YOUR TASK
Beginning at the line containing "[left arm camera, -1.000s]", repeat each line below exactly up to and including the line containing "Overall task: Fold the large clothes". Do not repeat the pictures.

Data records

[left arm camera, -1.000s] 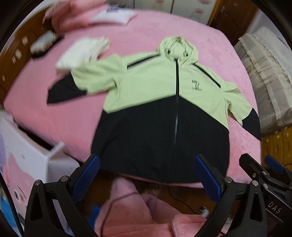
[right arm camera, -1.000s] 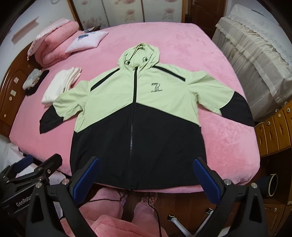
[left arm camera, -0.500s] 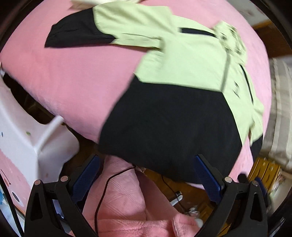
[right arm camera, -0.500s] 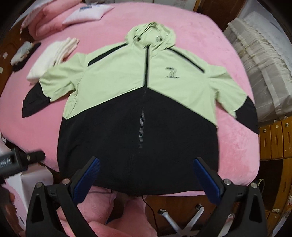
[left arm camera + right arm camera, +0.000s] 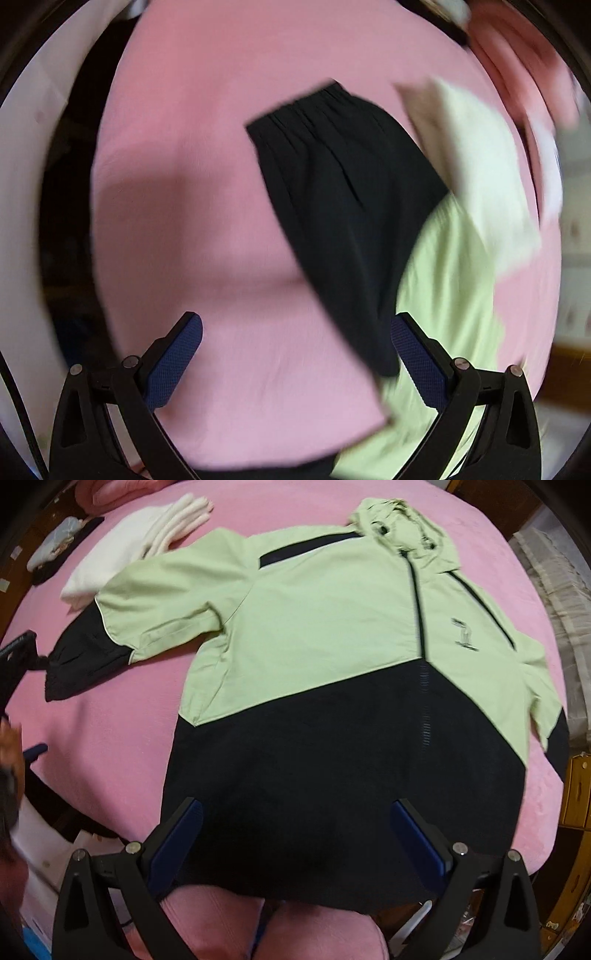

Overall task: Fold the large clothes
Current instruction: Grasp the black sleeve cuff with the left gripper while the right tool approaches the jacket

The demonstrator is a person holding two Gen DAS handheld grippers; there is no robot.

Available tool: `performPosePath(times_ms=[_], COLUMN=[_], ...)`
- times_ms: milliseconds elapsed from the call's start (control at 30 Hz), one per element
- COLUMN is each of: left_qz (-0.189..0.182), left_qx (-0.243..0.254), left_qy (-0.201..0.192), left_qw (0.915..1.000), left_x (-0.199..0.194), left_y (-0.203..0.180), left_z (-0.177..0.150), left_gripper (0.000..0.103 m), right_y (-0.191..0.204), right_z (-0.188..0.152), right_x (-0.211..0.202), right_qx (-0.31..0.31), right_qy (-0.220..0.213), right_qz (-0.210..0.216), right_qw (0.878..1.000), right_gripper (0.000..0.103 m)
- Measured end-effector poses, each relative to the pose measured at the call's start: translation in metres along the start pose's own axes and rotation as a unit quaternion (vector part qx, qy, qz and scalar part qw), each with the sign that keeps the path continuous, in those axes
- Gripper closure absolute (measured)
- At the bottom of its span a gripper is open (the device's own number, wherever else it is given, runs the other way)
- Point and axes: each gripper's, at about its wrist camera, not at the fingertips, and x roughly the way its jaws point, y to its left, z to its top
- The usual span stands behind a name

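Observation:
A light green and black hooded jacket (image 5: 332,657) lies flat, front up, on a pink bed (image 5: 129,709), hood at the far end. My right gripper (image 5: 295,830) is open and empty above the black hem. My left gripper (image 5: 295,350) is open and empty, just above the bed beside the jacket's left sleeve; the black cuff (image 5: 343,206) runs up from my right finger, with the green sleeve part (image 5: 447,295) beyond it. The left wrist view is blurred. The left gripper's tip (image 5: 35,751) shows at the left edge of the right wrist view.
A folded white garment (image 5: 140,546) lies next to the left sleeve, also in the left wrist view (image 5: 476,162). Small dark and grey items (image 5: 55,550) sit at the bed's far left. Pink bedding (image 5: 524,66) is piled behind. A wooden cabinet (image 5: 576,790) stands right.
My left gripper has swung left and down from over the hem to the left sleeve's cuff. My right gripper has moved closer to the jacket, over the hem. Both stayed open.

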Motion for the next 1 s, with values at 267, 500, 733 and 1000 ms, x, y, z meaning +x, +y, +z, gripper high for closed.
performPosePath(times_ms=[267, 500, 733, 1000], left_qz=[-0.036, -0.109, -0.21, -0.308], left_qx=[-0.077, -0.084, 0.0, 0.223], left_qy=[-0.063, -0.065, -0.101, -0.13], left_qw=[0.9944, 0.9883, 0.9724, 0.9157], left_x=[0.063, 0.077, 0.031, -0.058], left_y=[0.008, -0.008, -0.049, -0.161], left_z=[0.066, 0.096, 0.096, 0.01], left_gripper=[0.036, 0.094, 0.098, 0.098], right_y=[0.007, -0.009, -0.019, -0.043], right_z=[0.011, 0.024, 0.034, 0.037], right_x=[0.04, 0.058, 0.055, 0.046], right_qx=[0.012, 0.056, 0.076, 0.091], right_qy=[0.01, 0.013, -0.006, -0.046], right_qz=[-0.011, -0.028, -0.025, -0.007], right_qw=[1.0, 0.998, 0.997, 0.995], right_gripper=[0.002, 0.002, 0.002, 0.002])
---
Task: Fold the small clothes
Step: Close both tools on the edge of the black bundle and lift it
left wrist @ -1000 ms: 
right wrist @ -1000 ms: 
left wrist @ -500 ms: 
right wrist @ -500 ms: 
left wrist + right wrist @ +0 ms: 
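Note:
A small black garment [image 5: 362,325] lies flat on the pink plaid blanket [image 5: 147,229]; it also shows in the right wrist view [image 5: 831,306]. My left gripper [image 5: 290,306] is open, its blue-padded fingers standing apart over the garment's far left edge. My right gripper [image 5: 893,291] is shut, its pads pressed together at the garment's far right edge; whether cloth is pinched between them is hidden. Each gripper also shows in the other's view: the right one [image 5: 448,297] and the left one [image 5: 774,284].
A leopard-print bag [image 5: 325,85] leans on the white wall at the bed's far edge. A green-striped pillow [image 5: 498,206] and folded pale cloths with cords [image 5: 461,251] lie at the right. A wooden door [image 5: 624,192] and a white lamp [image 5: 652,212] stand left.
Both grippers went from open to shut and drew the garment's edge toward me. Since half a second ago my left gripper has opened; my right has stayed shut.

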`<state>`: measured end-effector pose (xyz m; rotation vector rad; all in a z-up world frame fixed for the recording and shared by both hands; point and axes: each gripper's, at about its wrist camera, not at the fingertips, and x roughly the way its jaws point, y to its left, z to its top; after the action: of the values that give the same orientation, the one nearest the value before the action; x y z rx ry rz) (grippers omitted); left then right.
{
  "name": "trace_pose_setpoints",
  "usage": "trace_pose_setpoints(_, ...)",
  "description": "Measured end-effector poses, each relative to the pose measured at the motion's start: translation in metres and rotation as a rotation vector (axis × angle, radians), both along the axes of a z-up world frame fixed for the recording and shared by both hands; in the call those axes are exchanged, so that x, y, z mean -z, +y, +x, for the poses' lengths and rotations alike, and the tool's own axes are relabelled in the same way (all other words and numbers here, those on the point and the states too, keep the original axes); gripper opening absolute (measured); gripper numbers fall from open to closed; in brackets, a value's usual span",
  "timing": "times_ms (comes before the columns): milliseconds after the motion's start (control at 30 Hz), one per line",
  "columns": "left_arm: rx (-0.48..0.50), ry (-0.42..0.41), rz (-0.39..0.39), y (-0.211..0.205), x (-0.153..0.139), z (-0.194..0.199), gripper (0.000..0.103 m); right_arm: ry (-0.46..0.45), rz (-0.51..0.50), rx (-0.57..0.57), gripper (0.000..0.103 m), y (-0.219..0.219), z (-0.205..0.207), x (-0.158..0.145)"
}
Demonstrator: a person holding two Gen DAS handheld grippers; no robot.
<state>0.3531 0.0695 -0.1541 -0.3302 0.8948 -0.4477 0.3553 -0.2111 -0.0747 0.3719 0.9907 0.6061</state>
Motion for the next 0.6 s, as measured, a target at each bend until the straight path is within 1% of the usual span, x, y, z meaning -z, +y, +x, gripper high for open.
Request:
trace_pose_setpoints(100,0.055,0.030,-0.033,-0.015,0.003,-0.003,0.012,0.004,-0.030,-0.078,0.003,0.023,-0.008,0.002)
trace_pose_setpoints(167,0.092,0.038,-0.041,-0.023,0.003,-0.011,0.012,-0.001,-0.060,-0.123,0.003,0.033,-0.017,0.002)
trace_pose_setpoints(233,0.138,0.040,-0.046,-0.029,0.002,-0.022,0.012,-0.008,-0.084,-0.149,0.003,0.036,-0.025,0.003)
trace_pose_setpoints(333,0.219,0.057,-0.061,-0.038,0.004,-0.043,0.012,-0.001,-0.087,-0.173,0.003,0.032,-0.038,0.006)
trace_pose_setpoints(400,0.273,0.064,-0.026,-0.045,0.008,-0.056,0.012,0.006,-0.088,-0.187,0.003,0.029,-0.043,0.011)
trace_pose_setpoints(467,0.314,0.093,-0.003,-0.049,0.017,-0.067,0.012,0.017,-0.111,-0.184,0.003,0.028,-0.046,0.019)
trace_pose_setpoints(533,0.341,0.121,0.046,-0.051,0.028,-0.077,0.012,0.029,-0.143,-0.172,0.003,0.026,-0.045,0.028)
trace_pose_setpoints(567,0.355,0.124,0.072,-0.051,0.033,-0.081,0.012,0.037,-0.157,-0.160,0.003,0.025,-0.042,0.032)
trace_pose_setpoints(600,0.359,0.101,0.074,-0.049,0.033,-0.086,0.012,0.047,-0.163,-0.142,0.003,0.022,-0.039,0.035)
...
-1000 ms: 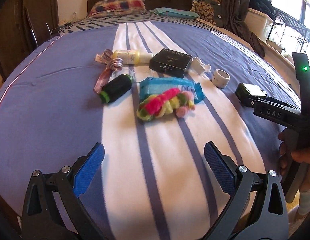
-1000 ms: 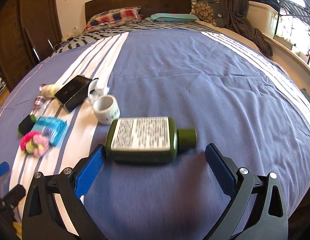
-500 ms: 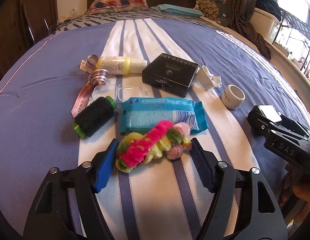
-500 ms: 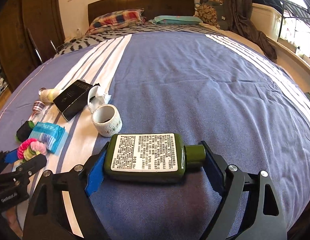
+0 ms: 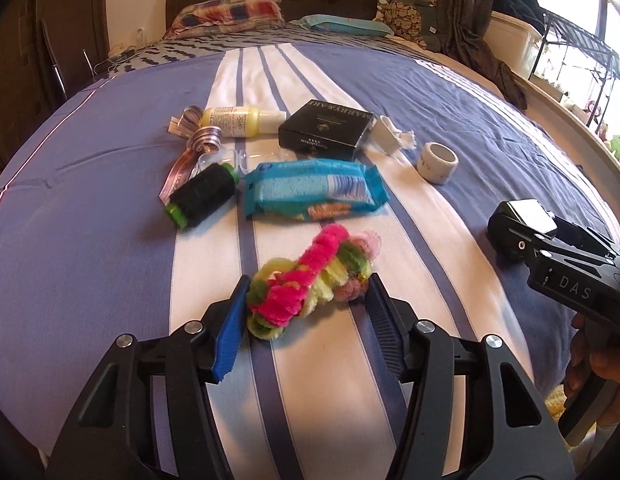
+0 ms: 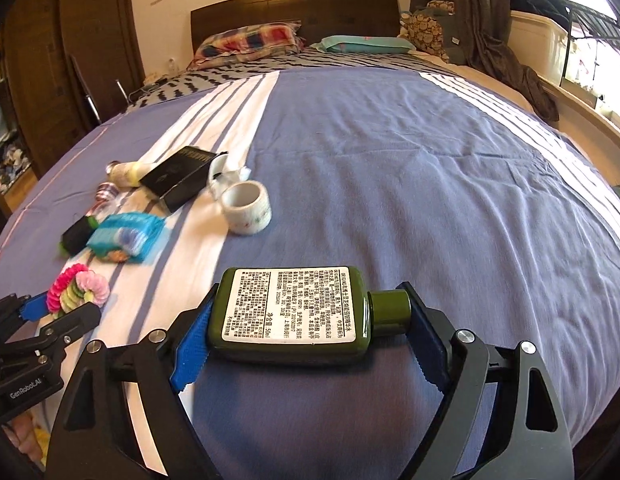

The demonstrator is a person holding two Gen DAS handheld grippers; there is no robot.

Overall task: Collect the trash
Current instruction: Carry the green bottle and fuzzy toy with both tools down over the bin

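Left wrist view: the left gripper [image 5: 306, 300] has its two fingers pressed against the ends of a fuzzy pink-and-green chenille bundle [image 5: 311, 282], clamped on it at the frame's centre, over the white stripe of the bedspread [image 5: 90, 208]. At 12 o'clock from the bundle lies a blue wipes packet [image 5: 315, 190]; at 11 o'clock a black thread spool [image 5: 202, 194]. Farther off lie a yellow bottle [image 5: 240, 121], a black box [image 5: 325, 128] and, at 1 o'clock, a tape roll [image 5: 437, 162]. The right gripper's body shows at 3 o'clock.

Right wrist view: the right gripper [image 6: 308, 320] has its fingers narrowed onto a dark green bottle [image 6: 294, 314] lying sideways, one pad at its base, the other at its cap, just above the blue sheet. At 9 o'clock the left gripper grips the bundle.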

ANSWER SPACE
[left arm camera, -1.000s] 
[right arm camera, -1.000s] 
[left arm camera, -0.500s] 
[right arm camera, -0.500s] 
[left arm camera + right arm camera, +0.000s] 

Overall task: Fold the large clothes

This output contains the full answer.